The US$18 billion merger, which won’t close until December this year, will increase available cash in the combined business to about US$2 billion, which is thought to be ample to acquire Russell Investments without increasing debt or issuing shares.
According to a Reuters report issued after the deadline for bids for Russell Investments passed last month, private equity hopefuls had pulled out of the bidding, with the asking price for Russell Investments rumoured to be about US$1.5 billion.
The remaining bidders were Towers Watson, the Chinese Government-owned Citic and online games developer Shanda, which reportedly is interested in entering the financial services industry, according to Reuters.
Other Chinese technology companies have either entered or expressed interest in entering financial services to assist their payments processes and provide lending and other services to customers.
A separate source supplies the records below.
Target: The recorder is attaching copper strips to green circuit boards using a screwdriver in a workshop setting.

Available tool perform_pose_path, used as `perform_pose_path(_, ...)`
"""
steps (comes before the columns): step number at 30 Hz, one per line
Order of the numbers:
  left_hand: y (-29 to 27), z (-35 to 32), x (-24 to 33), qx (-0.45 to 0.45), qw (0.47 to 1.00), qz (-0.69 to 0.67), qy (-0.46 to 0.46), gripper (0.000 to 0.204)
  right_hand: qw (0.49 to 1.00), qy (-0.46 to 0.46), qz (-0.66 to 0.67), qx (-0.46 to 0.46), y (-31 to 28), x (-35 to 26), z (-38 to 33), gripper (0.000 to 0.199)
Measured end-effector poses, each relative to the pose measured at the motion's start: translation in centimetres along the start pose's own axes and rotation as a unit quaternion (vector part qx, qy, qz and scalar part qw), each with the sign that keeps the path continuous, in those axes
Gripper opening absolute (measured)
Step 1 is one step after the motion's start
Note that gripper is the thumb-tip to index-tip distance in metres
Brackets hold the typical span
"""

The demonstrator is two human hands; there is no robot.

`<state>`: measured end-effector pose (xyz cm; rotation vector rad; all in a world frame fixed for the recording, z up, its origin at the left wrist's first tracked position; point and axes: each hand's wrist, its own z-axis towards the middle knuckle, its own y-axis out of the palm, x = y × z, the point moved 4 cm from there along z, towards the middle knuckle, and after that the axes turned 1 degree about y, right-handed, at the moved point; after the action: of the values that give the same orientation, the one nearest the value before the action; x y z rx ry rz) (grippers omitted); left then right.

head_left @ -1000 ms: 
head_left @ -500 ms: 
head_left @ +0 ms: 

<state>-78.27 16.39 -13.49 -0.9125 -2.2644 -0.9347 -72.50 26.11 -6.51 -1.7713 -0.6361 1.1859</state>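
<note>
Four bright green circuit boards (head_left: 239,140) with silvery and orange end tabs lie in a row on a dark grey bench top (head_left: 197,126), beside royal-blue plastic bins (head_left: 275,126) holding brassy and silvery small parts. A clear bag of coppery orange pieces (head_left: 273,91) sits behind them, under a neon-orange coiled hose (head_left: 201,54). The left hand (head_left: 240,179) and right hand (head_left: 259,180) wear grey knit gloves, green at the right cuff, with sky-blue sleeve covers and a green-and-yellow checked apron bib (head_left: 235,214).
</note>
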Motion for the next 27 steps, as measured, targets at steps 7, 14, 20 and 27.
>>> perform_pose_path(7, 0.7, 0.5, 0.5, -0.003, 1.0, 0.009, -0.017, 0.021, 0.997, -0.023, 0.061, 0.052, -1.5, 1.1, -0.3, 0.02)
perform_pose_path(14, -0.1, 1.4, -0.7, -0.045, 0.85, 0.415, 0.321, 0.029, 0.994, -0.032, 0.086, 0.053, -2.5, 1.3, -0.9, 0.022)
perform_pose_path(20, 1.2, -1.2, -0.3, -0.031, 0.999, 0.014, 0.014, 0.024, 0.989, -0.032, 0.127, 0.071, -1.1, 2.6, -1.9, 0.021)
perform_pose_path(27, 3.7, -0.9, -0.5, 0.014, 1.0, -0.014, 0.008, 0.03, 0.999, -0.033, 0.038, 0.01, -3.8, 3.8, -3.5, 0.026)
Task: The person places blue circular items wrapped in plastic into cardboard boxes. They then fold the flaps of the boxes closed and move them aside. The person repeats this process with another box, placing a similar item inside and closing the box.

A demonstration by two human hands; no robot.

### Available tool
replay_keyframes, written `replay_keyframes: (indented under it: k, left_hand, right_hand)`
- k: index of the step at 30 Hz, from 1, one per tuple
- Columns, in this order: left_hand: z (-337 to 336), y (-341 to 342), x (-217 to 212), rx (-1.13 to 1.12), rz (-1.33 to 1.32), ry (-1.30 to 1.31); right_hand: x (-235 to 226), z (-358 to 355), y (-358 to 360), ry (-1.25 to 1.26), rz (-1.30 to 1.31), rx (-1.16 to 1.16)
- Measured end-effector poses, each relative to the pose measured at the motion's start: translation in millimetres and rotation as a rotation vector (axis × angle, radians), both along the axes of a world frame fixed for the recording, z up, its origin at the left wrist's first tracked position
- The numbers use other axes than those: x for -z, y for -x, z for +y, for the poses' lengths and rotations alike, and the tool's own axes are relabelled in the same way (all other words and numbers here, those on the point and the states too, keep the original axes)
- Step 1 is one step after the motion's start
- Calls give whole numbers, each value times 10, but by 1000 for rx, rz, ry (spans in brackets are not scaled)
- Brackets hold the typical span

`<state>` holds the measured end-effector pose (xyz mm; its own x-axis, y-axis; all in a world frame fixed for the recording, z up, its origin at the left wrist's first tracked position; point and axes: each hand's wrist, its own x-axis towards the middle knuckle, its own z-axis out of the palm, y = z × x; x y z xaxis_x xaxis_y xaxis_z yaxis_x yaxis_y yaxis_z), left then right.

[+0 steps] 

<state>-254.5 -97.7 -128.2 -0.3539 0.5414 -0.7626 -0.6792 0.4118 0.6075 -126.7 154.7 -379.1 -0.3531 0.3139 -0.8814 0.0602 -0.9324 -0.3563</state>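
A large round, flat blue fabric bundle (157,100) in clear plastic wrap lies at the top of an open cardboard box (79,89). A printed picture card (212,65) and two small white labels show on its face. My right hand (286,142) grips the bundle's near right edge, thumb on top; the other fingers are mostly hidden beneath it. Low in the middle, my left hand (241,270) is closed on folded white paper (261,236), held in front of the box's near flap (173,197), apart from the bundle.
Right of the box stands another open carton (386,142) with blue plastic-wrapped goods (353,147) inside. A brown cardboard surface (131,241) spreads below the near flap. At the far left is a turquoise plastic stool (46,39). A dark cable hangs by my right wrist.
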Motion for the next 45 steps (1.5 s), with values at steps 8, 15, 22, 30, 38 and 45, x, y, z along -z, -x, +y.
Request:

Online banking, investment and financial services are growing rapidly in China, albeit from a low base.
(We’re wondering what Frank Russell, who founded the Russell group as a broking and advisory firm in Tacoma, Washington, in 1936, would think of Russell Investments being owned by a Chinese games maker.)
Meanwhile, the Towers Watson/Willis merger, which has been approved unanimously by both boards and has the support of Willis’s 10.3 per cent shareholder ValueAct Capital, will produce a global advisory, broking and solutions provider with annual revenue of $8.2 billion and EBITDA of $1.7 billion, based on 2014 figures.
The merger is unlikely to impact adversely on any services currently being offered by either company. Cost synergies of only $100-125 million are envisaged over three years from eliminating duplicated corporate overheads and other efficiencies.